Task to carry out: Beginning with the opening line of the entries, return every line through the one containing "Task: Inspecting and", both included, and nothing else. Omit pictures.

Extracted entries:
————

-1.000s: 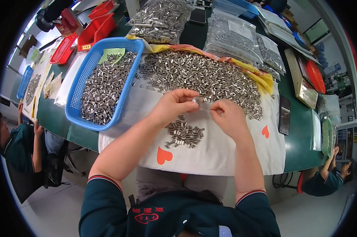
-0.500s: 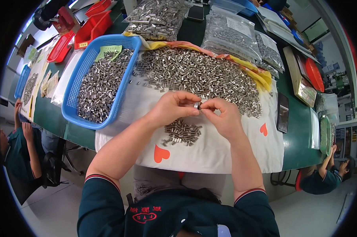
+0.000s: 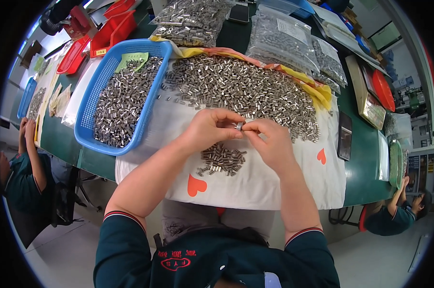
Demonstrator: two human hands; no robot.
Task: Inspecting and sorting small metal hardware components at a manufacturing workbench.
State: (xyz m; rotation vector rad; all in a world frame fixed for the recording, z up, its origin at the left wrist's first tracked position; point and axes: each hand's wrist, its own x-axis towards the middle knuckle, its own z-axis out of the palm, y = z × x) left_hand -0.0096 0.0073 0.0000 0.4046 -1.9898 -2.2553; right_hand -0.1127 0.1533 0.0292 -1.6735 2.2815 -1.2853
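Note:
Over the white cloth (image 3: pixel 246 187), my two hands meet fingertip to fingertip. Between the thumb and fingers of my left hand (image 3: pixel 208 128) is a small shiny metal cylinder (image 3: pixel 239 126). The thumb and forefinger of my right hand (image 3: pixel 270 137) pinch at the same piece from the other side; whether they hold a separate part is hidden. A small pile of metal cylinders (image 3: pixel 224 160) lies on the cloth just below my hands. Beyond them spreads a large heap of like cylinders (image 3: pixel 246 86).
At left stands a blue plastic basket (image 3: pixel 85 113) of cylinders with a green slip. Plastic bags of metal parts (image 3: pixel 281 41) lie behind the heap, edged by yellow cloth (image 3: pixel 322 98). A dark phone (image 3: pixel 344 136) lies at right. Red bins (image 3: pixel 112 33) stand far left. Co-workers sit on both sides.
My hands stay nearly in place, with slight finger movement around the cylinder. At far left, the co-worker's hands have come closer together.

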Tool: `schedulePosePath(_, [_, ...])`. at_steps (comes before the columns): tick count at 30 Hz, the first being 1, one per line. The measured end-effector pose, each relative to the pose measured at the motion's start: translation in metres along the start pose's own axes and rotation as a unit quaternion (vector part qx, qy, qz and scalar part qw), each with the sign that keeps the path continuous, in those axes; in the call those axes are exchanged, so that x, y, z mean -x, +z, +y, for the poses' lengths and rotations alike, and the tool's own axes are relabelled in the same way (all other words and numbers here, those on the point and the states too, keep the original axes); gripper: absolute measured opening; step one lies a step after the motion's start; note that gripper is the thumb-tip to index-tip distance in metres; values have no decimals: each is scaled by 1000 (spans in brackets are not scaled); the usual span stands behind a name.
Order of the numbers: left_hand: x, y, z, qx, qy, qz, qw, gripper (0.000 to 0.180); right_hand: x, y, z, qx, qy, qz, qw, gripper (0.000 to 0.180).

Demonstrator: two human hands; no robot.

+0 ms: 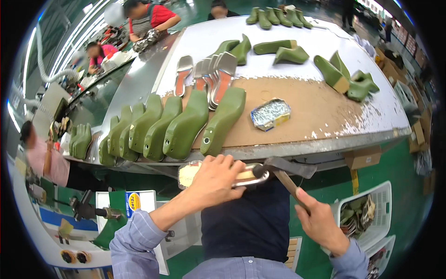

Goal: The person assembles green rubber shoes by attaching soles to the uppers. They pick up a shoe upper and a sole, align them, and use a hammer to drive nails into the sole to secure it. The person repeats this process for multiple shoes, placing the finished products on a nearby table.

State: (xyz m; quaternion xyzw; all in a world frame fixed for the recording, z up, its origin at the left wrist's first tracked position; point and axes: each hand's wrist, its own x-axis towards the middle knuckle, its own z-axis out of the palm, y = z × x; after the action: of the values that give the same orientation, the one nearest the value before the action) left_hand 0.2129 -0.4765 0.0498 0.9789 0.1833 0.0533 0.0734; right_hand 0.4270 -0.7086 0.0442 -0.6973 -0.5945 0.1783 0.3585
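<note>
My left hand [218,179] is closed over a shoe-shaped piece [188,175] at the table's front edge. That piece has a pale yellow end and a whitish rim; my fingers hide much of it. In my right hand [320,221] is a hammer [291,187], gripped by its wooden handle. The dark hammer head lies close to the right end of the piece; whether they touch, I cannot tell. Just beyond stands a row of green shoe lasts [188,123]. Behind them lie several grey-and-orange insoles [224,76]. A small tray of shiny metal bits [272,114] sits on brown board.
More green lasts [291,52] lie across the white-and-brown table [306,109]. White crates [385,204] holding lasts and other parts stand low at right. A machine and white tray [151,204] are at lower left. Other people [153,21] work beyond the table and at left.
</note>
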Motion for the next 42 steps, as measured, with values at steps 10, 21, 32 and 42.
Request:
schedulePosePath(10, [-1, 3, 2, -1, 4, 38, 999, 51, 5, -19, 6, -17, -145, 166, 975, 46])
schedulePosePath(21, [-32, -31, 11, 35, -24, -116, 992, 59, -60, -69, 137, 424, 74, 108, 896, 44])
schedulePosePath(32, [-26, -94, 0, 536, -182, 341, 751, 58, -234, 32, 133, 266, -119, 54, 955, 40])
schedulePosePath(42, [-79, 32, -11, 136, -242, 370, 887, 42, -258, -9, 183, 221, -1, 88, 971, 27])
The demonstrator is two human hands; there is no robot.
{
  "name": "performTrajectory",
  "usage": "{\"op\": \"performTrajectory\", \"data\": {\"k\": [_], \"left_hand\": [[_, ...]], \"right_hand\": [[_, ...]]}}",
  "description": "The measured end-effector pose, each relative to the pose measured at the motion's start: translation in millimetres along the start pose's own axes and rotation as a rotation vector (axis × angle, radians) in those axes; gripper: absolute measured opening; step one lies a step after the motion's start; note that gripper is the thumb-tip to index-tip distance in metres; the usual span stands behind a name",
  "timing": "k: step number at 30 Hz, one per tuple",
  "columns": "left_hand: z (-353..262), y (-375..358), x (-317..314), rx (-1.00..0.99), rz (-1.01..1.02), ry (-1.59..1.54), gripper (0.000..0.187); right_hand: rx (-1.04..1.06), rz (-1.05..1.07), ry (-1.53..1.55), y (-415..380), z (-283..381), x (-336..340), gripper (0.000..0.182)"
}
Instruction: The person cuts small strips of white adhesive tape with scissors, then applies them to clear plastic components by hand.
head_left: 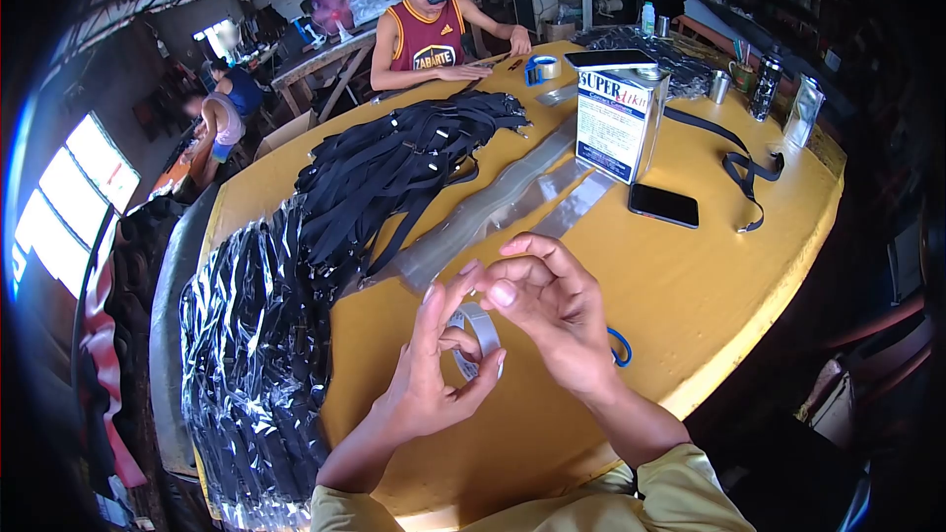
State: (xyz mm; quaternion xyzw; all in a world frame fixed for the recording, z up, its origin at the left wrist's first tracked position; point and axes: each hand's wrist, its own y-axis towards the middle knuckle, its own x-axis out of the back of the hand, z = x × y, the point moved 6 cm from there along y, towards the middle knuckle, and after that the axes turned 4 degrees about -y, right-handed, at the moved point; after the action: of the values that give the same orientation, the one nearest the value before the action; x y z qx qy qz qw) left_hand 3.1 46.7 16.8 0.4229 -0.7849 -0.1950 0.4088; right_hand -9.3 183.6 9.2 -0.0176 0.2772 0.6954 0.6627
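A roll of clear tape is gripped in my left hand, its fingers curled through and around the ring. My right hand is closed in a pinch, thumb against fingers, right by the left fingertips. Whatever lies in that pinch is too small or too transparent to make out. A blue looped handle shows partly behind my right wrist on the yellow table. Beyond my hands, clear plastic strips lie flat, beside a heap of black straps.
Plastic-wrapped black bundles cover the left edge. A contact cement can stands ahead, with a phone in front and a black strap to its right. Across the table sits a person near a blue tape roll.
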Motion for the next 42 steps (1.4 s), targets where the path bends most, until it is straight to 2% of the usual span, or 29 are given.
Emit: {"op": "performTrajectory", "data": {"k": [2, 6, 8, 9, 11, 13, 14, 16, 17, 21, 24, 26, 27, 28, 31, 36, 38, 39, 42], "left_hand": [[0.0, -0.6, 0.0, -0.001, -0.004, 0.011, 0.114], [-1.0, 0.7, -0.3, -0.044, 0.003, 0.081, 0.113], [1.8, 2.0, -0.8, -0.063, 0.016, 0.125, 0.112], [2.9, 2.3, -0.3, -0.100, 0.003, 0.231, 0.105], [1.5, 3.4, -2.3, -0.142, -0.005, 0.326, 0.099], [1.3, 5.7, -1.0, -0.020, -0.060, 0.418, 0.097], [-2.3, 6.1, -0.3, -0.026, -0.051, 0.398, 0.097], [5.1, 6.8, 7.0, 0.117, -0.037, 0.391, 0.104], [6.4, 5.9, 10.8, 0.061, -0.085, 0.338, 0.103], [10.3, 0.8, 21.3, -0.007, -0.261, 0.308, 0.099], [10.5, 2.6, 31.6, 0.004, -0.337, 0.291, 0.097], [12.9, 3.5, 35.5, 0.043, -0.387, 0.333, 0.096], [15.2, 3.5, 36.7, 0.033, -0.406, 0.351, 0.092], [19.2, 2.4, 39.4, 0.055, -0.414, 0.387, 0.090], [22.4, 5.2, 36.0, 0.063, -0.402, 0.368, 0.089], [22.5, 10.6, 34.7, 0.076, -0.373, 0.328, 0.089], [7.3, 19.5, 26.2, -0.020, -0.190, 0.504, 0.113], [16.9, 10.9, 27.2, 0.087, -0.365, 0.370, 0.091], [17.9, 10.3, 29.1, 0.062, -0.353, 0.413, 0.092]], "right_hand": [[0.074, -0.002, 0.062, 1.2, -1.8, -2.5, 0.038], [0.051, -0.038, 0.059, -3.3, 1.3, -1.3, 0.039], [0.072, -0.051, 0.003, -6.8, 2.8, 5.4, 0.043], [0.072, -0.057, -0.001, -8.8, 3.5, 8.5, 0.043], [0.121, -0.082, -0.216, -13.3, 9.2, 15.5, 0.045], [0.114, -0.114, -0.237, -18.8, 10.5, 26.7, 0.045], [0.105, -0.139, -0.256, -22.7, 11.3, 34.0, 0.046], [0.069, -0.188, -0.275, -33.2, 14.4, 54.4, 0.045], [0.031, -0.219, -0.279, -40.9, 15.3, 67.6, 0.044], [-0.072, -0.493, -0.311, -89.9, 11.1, 151.8, 0.044], [-0.096, -0.760, -0.333, -144.2, 12.0, 221.5, 0.044], [-0.041, -0.893, -0.436, -181.4, 16.8, 263.5, 0.042], [-0.059, -0.968, -0.567, -197.3, 22.0, 278.9, 0.039], [0.006, -1.017, -0.577, -209.5, 26.8, 292.7, 0.039], [-0.069, -1.136, -0.575, -232.6, 36.8, 326.8, 0.047], [-0.168, -1.171, -0.501, -229.5, 40.9, 361.4, 0.051], [-0.166, -1.165, -0.496, -223.4, 43.6, 366.5, 0.052], [-0.152, -1.146, -0.474, -221.9, 44.9, 367.6, 0.054], [-0.202, -1.125, -0.508, -220.1, 46.0, 369.6, 0.054]]}}
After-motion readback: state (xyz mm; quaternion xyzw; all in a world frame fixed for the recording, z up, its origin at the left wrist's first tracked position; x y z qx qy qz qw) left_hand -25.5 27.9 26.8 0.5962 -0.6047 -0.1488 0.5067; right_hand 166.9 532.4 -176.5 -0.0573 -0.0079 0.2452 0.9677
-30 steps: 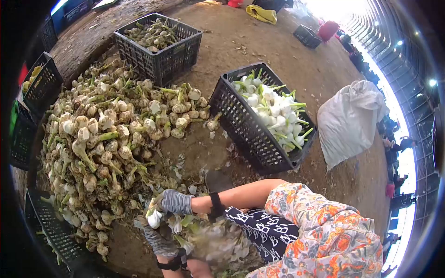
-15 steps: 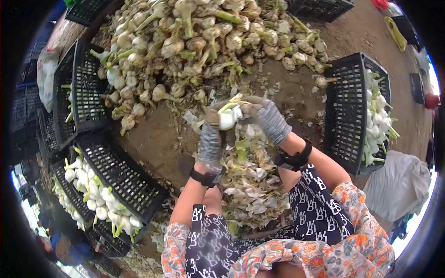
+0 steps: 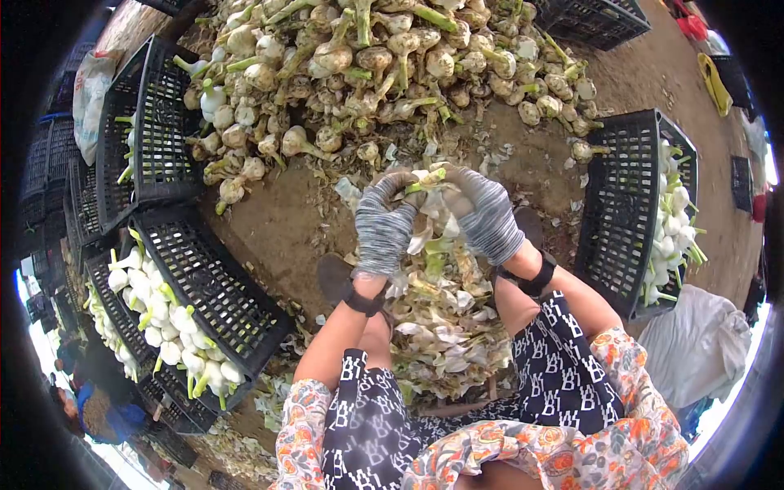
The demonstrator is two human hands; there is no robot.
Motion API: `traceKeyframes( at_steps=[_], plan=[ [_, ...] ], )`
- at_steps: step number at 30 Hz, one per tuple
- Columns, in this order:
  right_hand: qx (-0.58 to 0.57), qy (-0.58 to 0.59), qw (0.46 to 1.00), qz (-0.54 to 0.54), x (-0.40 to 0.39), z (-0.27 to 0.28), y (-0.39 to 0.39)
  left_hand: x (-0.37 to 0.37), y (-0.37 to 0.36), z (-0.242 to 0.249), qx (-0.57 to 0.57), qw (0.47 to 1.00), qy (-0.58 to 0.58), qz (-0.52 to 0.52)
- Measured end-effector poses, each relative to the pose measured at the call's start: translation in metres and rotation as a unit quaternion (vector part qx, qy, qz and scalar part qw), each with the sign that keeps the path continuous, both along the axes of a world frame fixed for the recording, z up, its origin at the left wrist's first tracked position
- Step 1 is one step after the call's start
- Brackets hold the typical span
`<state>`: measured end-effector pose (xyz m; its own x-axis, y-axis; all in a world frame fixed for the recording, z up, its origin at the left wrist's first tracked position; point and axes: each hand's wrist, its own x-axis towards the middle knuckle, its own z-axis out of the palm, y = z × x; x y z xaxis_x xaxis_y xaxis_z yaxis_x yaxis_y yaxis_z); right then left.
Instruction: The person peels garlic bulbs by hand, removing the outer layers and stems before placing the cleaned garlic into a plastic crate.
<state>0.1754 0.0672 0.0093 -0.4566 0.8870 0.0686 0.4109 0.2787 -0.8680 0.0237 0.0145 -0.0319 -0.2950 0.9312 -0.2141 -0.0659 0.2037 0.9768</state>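
Observation:
Both hands wear grey knitted gloves with darker, soiled fingers and meet in front of my knees. Between them is a garlic bulb (image 3: 426, 181), its cut green stem end showing at the top while most of the bulb is hidden by fingers. My left hand (image 3: 384, 224) is closed around its left side. On the other side, the bent fingers of my right hand (image 3: 486, 214) press against the bulb and its loose skin. Under the hands lies a heap of peeled garlic skins (image 3: 445, 335). Beyond them rises a large pile of unpeeled, dirt-stained garlic (image 3: 351, 73).
At left, a black crate (image 3: 216, 286) stands beside cleaned white garlic (image 3: 167, 327); another black crate (image 3: 167, 122) is behind it. On the right, a black crate (image 3: 621, 212) holds white bulbs (image 3: 674, 220). A white sack (image 3: 694, 343) lies nearby.
The bulb has turned: its white side showed between the hands before, and now the stem end faces up. My left fingers have curled further around it. The view has shifted slightly.

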Motion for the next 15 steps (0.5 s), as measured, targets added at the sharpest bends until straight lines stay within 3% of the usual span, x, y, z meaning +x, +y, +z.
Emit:
traceKeyframes(
  at_steps=[6, 10, 13, 15],
  plan=[
    [-0.056, 0.017, 0.998, -0.027, 0.000, -0.003, 0.001, -0.005, -0.001, 0.012, -0.075, 0.992, -0.105, 0.012],
    [-0.136, 0.098, 0.983, -0.076, 0.001, -0.007, 0.003, -0.008, -0.005, 0.000, -0.061, 0.984, -0.169, 0.016],
    [-0.206, 0.152, 0.959, -0.119, -0.001, -0.026, 0.005, -0.010, -0.008, -0.002, -0.053, 0.973, -0.226, 0.014],
    [-0.309, 0.226, 0.914, -0.138, 0.004, -0.032, 0.008, -0.012, -0.010, -0.003, -0.034, 0.964, -0.262, 0.008]
  ],
)
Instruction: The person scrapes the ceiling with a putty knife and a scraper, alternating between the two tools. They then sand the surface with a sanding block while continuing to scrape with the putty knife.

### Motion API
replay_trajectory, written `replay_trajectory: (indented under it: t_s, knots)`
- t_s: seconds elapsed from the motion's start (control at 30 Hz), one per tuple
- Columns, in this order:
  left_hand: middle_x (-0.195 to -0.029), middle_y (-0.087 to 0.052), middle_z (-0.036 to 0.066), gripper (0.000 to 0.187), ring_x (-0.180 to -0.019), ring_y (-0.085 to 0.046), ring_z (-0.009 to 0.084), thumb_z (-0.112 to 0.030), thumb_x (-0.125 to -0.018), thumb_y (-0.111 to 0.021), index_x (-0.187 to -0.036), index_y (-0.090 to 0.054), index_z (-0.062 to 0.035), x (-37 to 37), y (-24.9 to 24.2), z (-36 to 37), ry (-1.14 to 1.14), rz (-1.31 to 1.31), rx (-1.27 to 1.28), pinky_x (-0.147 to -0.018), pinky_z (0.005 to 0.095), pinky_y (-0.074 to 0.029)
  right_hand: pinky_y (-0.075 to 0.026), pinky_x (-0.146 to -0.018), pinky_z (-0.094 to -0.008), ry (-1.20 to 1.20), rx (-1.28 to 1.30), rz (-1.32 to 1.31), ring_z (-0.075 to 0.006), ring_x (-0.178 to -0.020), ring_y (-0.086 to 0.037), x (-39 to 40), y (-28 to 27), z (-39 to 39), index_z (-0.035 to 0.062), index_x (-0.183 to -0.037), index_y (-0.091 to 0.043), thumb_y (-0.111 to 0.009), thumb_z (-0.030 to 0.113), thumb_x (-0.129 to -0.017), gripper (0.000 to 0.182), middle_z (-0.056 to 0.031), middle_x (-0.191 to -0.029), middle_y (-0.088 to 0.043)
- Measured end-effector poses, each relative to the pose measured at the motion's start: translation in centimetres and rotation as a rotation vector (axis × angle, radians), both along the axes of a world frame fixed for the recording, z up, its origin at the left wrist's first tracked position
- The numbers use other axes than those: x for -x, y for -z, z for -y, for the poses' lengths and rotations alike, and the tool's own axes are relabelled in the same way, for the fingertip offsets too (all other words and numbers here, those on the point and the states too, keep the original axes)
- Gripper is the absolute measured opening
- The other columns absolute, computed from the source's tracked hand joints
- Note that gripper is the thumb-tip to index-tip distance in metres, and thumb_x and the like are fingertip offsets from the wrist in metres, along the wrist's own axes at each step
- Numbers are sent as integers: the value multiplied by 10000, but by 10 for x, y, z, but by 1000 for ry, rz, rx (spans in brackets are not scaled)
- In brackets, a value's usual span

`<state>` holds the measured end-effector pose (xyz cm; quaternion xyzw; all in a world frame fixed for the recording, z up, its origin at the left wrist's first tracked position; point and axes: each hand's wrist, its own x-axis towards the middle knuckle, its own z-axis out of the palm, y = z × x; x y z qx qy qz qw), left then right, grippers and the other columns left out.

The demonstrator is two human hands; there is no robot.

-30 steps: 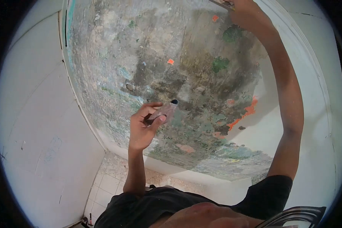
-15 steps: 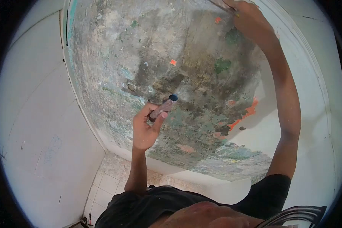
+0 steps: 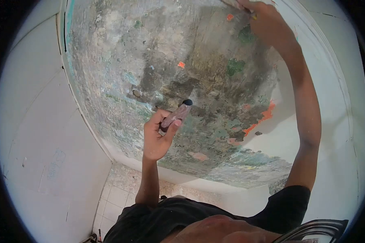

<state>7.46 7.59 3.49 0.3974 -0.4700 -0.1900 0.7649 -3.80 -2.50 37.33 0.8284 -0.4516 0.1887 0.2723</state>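
My left hand (image 3: 156,139) is closed around a short tube (image 3: 178,115), mottled brownish-pink, with its dark round open end pointing up toward the wall. Fingers wrap its lower part and the thumb lies along the side. High at the upper right, my right hand (image 3: 269,22) grips a thin flat tool (image 3: 231,3) against the wall; the top of the frame cuts off most of it, and its kind cannot be made out. Facing me is a worn wall (image 3: 166,44) of grey, patchy plaster with stripped paint, green spots and orange flecks.
Smooth white paint (image 3: 288,133) borders the stripped area on the right. A pale panelled surface (image 3: 32,121) stands at the left. Below are white floor tiles (image 3: 115,195) with crumbly debris along the wall's foot. A small red-handled object (image 3: 99,234) lies at the bottom left.
The view has shifted slightly, so the wall sits a little further left. The tube's open end has tilted and shows narrower. Both hands keep their grip.
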Motion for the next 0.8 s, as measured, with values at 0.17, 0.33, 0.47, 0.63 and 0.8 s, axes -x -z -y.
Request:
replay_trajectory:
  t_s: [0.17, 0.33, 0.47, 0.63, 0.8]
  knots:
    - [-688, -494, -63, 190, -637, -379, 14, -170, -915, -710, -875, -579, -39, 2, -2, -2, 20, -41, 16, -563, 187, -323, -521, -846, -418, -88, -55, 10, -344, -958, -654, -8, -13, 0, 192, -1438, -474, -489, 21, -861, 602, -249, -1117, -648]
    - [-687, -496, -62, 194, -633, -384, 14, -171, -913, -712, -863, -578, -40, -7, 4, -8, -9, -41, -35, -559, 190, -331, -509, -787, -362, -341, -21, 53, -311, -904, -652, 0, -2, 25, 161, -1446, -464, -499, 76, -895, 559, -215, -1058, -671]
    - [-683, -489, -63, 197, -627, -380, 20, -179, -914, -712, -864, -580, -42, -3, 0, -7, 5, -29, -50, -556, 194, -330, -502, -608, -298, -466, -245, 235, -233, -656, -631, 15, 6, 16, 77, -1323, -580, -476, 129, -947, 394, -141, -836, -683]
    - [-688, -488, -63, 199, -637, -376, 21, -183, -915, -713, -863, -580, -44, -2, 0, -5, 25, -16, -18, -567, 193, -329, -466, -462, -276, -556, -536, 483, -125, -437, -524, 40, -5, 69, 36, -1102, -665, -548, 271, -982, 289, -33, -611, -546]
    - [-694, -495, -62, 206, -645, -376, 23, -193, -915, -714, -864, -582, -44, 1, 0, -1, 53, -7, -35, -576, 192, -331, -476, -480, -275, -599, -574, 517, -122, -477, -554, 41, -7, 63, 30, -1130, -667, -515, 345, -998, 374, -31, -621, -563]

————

Reply to the task:
-1.000s: 
-0.500s: 
+0.000s: 
Demonstrator: two human hands; no robot.
Task: Inspecting and sorting small metal hardware components at a manufacturing workbench.

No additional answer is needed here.